O projeto de autoria do deputado Sóstenes Cavalcante (PL-RJ), que altera o Código Penal, caso aprovado, pretende aumentar a pena máxima para quem realizar o procedimento, de 10 para 20 anos. No momento da votação, Arthur Lira chegou a mencionar o número do projeto, mas não anunciou no microfone que a votação estava aberta. A votação durou apenas 24 segundos. Com o avanço, o PL poderá ser votado diretamente no Plenário, sem passar antes pelas comissões da Câmara.
“Achamos que esse regime de urgência precisava ficar registrado, porque é um ataque muito grande às meninas brasileiras”, declarou a deputada Fernanda Melchionna (PSOL-RS). O parlamentar Chico Alencar (PSOL-RJ) também se manifestou sobre como a votação foi regida. “Fui ali atrás, quando voltei, fui informado que um projeto foi deliberado em sua urgência sem que quase ninguém percebesse.”
O Observatório de Justiça Reprodutiva do Nordeste, divulgou uma nota em suas redes sociais explicando a gravidade da aprovação da PL, como a obrigatoriedade de meninas grávidas vítimas de estupro a seguirem a gestação, negligenciando os impactos físicos e psicológicos, o retrocesso os direitos sexuais e reprodutivos e a criminalização de mulheres.
“PL da Gravidez Infantil representa retrocesso na garantia de direitos reprodutivos para meninas, mulheres e pessoas que gestam.
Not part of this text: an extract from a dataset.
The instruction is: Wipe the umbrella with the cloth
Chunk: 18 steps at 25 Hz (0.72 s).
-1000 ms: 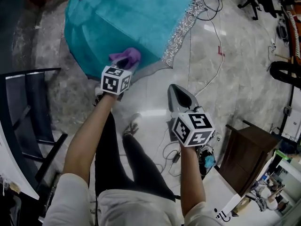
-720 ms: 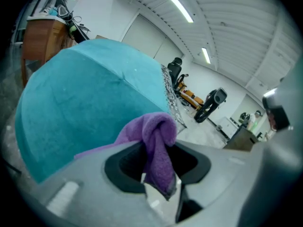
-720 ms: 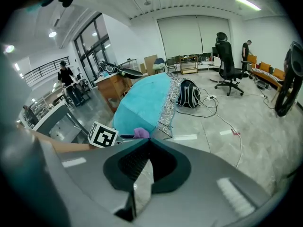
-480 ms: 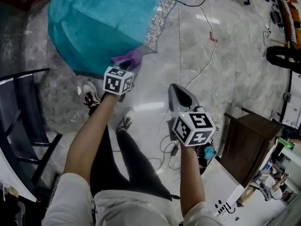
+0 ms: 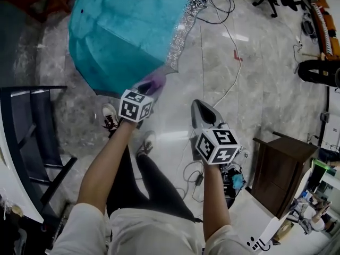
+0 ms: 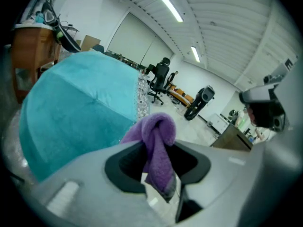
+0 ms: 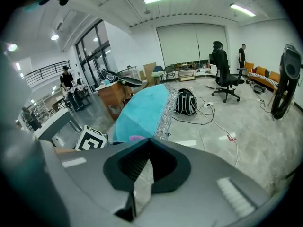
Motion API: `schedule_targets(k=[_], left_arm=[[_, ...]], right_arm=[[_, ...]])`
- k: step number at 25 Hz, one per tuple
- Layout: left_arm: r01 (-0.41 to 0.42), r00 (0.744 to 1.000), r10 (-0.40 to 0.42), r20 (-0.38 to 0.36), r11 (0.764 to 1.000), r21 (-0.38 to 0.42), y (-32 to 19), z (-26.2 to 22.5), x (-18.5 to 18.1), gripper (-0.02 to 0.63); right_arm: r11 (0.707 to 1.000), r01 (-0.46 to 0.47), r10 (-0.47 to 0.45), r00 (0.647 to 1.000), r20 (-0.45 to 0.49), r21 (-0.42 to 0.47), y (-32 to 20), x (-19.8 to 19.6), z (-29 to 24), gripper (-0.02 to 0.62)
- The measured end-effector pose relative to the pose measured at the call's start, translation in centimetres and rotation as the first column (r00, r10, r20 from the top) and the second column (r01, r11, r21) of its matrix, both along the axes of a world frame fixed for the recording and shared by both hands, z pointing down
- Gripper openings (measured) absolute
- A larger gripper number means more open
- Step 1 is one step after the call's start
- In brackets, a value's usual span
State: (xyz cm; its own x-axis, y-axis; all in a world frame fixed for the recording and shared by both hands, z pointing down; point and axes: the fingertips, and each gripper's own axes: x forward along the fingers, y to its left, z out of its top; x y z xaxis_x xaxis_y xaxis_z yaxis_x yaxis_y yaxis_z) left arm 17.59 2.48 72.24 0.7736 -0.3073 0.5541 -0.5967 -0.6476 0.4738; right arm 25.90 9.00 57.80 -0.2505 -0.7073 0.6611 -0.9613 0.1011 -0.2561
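Note:
An open teal umbrella [image 5: 127, 31] with a silver lace trim lies on the floor ahead; it also fills the left of the left gripper view as the umbrella [image 6: 75, 112] and shows small as the umbrella [image 7: 144, 110] in the right gripper view. My left gripper [image 5: 150, 84] is shut on a purple cloth [image 6: 156, 145], held at the umbrella's near edge; the cloth [image 5: 154, 81] shows against the canopy rim. My right gripper [image 5: 201, 109] hangs to the right, over bare floor, jaws shut with nothing between them.
A black chair [image 5: 32, 137] stands at the left. A brown wooden cabinet [image 5: 279, 169] is at the right. Cables [image 5: 228, 31] trail across the marble floor beyond the umbrella. The person's legs and shoes [image 5: 109, 118] are below the grippers.
The left gripper with the cloth has slid from on the canopy down to its near edge. The view shifted. The right gripper has stayed put.

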Motion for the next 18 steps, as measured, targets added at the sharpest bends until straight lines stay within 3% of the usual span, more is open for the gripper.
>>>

Afeta diretamente os direitos dessas meninas, que passariam a ser obrigadas a levar a gestação fruto de um estupro adiante, o que muitas vezes já acontece, tendo em vista que a dificuldade no acesso ao aborto legal”, afirmou o observatório..
Para a enfermeira, especialista em obstetrícia e doutora em saúde pública pela USP, Alaerte Leandro Martins, o resultado da possibilidade da aprovação do Projeto de Lei é o retrocesso aos direitos sexuais e reprodutivos.
“O que podemos esperar desse PL, caso aprovado, é a barbárie, o cúmulo do machismo no país, um grande retrocesso que a gente vem lutando há anos, primeiro pela descriminalização do aborto. Não é possível que seja aprovado e que a gente continue tendo meninas parindo, em consequência, com toda certeza, de estupro”, afirma.
Segundo dados da 17ª edição Anuário Brasileiro de Segurança Pública, no ano de 2022 ocorreram 74.930 casos de estupro em 2022, os estupros de vulnerável, quando a violência sexual praticada contra menores de até 14 anos, representam 56.820 casos. O estudo ainda aponta que 57% das vítimas, são meninas negras.
Alaerte lembra que o Código Penal brasileiro criminaliza toda e qualquer conjunção carnal ou ato libidinoso com menores de 14 anos, com pena de reclusão de 8 a 15 anos.
“Inadmissível isso, muitas correm risco de vida, não só essa criança de 10 a 14 anos, além das consequências dessa gravidez. Quem vai assumir essa criança? Essa criança corre sério risco tanto de mortalidade como de morbidade.”